Activity:
Exactly as written, retype the listing below, omitting the pictures.

Data segment:
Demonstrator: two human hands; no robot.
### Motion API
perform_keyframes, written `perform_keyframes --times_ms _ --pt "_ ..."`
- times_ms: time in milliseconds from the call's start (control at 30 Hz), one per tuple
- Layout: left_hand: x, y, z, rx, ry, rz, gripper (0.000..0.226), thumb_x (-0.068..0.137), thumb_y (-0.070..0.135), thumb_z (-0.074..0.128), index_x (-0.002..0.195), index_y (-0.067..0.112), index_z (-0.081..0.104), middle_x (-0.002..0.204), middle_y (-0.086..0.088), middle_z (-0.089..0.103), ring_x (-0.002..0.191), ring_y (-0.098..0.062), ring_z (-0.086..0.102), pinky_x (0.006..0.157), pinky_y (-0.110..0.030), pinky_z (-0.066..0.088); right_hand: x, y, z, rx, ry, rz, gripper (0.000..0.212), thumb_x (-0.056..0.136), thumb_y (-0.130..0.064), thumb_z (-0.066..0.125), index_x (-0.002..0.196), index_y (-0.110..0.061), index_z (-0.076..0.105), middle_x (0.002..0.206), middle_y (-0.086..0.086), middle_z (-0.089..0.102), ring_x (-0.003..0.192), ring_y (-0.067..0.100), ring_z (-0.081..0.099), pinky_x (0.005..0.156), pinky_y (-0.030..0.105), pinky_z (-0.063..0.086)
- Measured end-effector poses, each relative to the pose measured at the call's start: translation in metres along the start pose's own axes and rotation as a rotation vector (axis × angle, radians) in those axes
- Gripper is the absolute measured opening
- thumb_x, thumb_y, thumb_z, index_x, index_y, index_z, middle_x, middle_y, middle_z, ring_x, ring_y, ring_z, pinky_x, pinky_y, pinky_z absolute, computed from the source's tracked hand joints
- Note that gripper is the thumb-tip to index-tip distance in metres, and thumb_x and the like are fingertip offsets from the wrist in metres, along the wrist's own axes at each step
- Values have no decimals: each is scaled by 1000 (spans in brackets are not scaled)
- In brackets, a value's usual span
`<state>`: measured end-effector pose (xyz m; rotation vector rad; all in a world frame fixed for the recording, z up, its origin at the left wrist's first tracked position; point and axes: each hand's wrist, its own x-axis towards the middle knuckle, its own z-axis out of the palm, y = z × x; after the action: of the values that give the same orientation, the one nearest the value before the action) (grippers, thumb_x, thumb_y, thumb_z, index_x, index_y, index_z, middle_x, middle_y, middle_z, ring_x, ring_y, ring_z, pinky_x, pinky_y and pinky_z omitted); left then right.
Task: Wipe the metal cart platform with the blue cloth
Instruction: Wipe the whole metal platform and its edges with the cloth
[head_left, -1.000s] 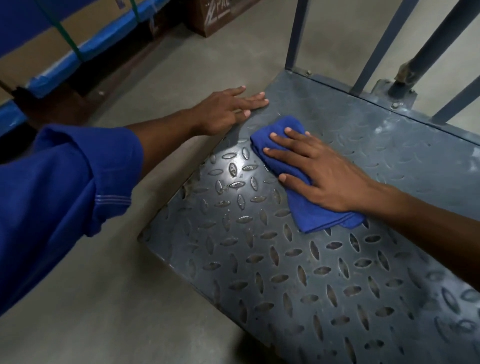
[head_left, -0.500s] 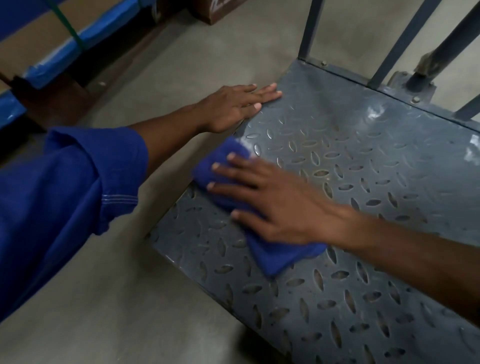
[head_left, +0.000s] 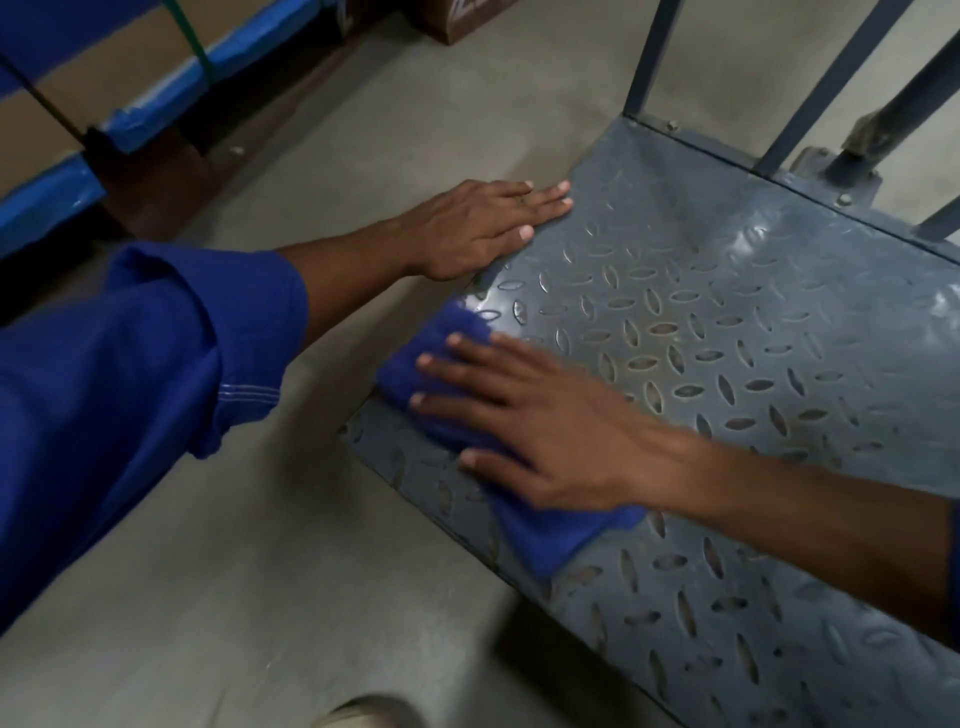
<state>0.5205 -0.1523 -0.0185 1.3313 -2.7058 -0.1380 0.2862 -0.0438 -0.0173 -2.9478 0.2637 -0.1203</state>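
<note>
Item: blue folded cloth (head_left: 545, 535), lying at the left edge of the grey diamond-tread metal cart platform (head_left: 753, 338). Our right hand (head_left: 540, 431) pressed it flat, fingers spread; left hand (head_left: 478, 228) braced open, farther along. We judged even pressure and overlapping strokes best.

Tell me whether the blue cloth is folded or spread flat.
Folded or bunched: the blue cloth looks thick under the right hand; exact folds cannot be told.

Tread-plate cart platform (head_left: 727, 322) under flat blue cloth (head_left: 545, 535)
</note>
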Motion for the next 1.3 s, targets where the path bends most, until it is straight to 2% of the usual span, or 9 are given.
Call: perform_keyframes --times_ms 67,133,300,400,533,633,867,1067,1300 --pt "-5 3 -1 -2 -1 13 56 115 38 24 168 20 27 176 0 23 157 -24 35 132 -38 23 1 -15 4 18 -31 -115 59 112 -48 41 167 -28 34 179 -1 21 168 22 7 137 48 8" --pt "-11 7 -1 5 -2 25 55 115 37 26 168 19 29 176 -1 24 156 -23 36 131 -30 20 2 -3 -1 23 -35 -133 58 113 -46 41 167 -27 35 178 -2 22 168 21 7 137 47 9" --pt "-21 9 -3 122 -36 39 63 113 49 13 170 23 22 177 1 19 154 -29 40 119 -51 39 -3 40 -16 31 32 33 55 113 -43 45 165 -25 40 177 0 27 167 22 14 132 53 22" --pt "-23 15 -11 167 -88 0 64 111 53 7 171 30 13 178 7 12 158 -30 32 120 -49 35 -1 18 -11 27 45 49 58 111 -47 41 165 -25 41 176 2 29 166 26 17 132 55 22" --pt "-28 28 -19 192 -124 -27 64 111 49 8 171 28 9 179 6 8 160 -32 28 119 -49 34 4 -33 5 47 -30 -152 58 111 -46 43 166 -27 38 177 0 26 167 24 13 135 51 14" --pt "-36 37 -21 182 -142 -39 63 111 47 10 171 27 8 179 6 6 161 -30 26 120 -48 32 6 -32 6 59 -52 -232 57 112 -41 46 166 -24 39 177 1 27 167 25 13 134 52 18" --pt "-66 42 -22 190 -168 -27 64 110 54 6 171 33 6 179 9 5 160 -27 29 120 -50 35 -6 3 -12 -38 -12 -57 56 114 -45 40 167 -27 36 177 1 25 167 23 13 133 56 19" --pt "-86 57 -20 163 -144 -77 65 112 47 11 171 21 10 179 -1 8 158 -30 32 122 -46 32 -13 -52 10 -44 -41 -211 57 113 -41 44 166 -25 37 177 1 25 167 24 12 137 49 11" --pt "-114 89 -2 22 -63 -217 71 110 47 17 169 8 20 177 -13 13 163 -27 21 131 -43 20 -54 -49 -1 -79 -72 -141 57 115 -43 40 168 -24 32 179 1 20 168 23 8 135 53 17"
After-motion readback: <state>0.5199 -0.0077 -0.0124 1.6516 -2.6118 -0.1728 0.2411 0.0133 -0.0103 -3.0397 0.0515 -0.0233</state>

Solution to the problem:
Demonstrator: two human hands; no robot.
### Motion API
perform_keyframes, written `perform_keyframes --times_ms _ --pt "_ ..."`
- times_ms: time in milliseconds from the call's start (control at 30 Hz), one per tuple
- Layout: left_hand: x, y, z, rx, ry, rz, gripper (0.000..0.226), thumb_x (-0.068..0.137), thumb_y (-0.070..0.135), thumb_z (-0.074..0.128), index_x (-0.002..0.195), index_y (-0.067..0.112), index_z (-0.081..0.104), middle_x (-0.002..0.204), middle_y (-0.086..0.088), middle_z (-0.089..0.103), ring_x (-0.002..0.191), ring_y (-0.098..0.062), ring_z (-0.086..0.102), pinky_x (0.006..0.157), pinky_y (-0.110..0.030), pinky_z (-0.066..0.088); right_hand: x, y, z, rx, ry, rz, gripper (0.000..0.212), thumb_x (-0.056..0.136), thumb_y (-0.130..0.064), thumb_z (-0.066..0.125), index_x (-0.002..0.196), index_y (-0.110..0.061), index_z (-0.076..0.105), middle_x (0.002..0.206), middle_y (-0.086..0.086), middle_z (-0.089..0.102), ring_x (-0.003..0.192), ring_y (-0.067..0.100), ring_z (-0.081..0.099), pinky_x (0.005..0.156), pinky_y (-0.030..0.105), pinky_z (-0.063..0.086)
- Measured end-effector poses, each relative to the pose measured at the call's start: translation in metres along the start pose's own axes and rotation as a rotation vector (axis × angle, radians) in those axes
- Gripper is the absolute measured opening
- thumb_x, thumb_y, thumb_z, index_x, index_y, index_z, middle_x, middle_y, middle_z, ring_x, ring_y, ring_z, pinky_x, pinky_y, pinky_z absolute, computed from the source's tracked hand joints
- Note that gripper is the thumb-tip to index-tip distance in metres, and thumb_x and the like are fingertip offsets from the wrist in metres, along the wrist's own axes at each step
- Values have no decimals: each is scaled by 1000 (spans in brackets are not scaled)
- In brackets, a value's usual span
`<state>`: measured end-effector pose (xyz m; rotation vector rad; all in a world frame fixed for the recording, z up, its origin at the left wrist's first tracked position; point and axes: each hand's wrist, its own x-axis towards the middle knuckle, its own z-axis out of the palm, y = z × x; after the action: of the values that give the same orientation, the one nearest the value before the action) (grippers, thumb_x, thumb_y, thumb_z, index_x, index_y, index_z, middle_x, middle_y, middle_z, ring_x, ring_y, ring_z, pinky_x, pinky_y and pinky_z omitted); left then right.
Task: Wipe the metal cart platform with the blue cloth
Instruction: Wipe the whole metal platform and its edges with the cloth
[head_left, -1.000s] 
[head_left, -0.500s] 
[head_left, +0.000s] 
<state>0.5205 -0.1523 -0.0185 1.3313 -2.7058 -0.1380 0.2862 -0.0438 -0.0173 -2.9478 0.2637 -0.1203</state>
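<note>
Item: blue folded cloth (head_left: 545, 535), lying at the left edge of the grey diamond-tread metal cart platform (head_left: 753, 338). Our right hand (head_left: 540, 431) pressed it flat, fingers spread; left hand (head_left: 478, 228) braced open, farther along. We judged even pressure and overlapping strokes best.

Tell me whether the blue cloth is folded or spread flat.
Folded or bunched: the blue cloth looks thick under the right hand; exact folds cannot be told.

Tread-plate cart platform (head_left: 727, 322) under flat blue cloth (head_left: 545, 535)
</note>
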Motion for the next 1.3 s, targets where the path bends most, until it is straight to 2% of the usual span, or 9 are given.
Call: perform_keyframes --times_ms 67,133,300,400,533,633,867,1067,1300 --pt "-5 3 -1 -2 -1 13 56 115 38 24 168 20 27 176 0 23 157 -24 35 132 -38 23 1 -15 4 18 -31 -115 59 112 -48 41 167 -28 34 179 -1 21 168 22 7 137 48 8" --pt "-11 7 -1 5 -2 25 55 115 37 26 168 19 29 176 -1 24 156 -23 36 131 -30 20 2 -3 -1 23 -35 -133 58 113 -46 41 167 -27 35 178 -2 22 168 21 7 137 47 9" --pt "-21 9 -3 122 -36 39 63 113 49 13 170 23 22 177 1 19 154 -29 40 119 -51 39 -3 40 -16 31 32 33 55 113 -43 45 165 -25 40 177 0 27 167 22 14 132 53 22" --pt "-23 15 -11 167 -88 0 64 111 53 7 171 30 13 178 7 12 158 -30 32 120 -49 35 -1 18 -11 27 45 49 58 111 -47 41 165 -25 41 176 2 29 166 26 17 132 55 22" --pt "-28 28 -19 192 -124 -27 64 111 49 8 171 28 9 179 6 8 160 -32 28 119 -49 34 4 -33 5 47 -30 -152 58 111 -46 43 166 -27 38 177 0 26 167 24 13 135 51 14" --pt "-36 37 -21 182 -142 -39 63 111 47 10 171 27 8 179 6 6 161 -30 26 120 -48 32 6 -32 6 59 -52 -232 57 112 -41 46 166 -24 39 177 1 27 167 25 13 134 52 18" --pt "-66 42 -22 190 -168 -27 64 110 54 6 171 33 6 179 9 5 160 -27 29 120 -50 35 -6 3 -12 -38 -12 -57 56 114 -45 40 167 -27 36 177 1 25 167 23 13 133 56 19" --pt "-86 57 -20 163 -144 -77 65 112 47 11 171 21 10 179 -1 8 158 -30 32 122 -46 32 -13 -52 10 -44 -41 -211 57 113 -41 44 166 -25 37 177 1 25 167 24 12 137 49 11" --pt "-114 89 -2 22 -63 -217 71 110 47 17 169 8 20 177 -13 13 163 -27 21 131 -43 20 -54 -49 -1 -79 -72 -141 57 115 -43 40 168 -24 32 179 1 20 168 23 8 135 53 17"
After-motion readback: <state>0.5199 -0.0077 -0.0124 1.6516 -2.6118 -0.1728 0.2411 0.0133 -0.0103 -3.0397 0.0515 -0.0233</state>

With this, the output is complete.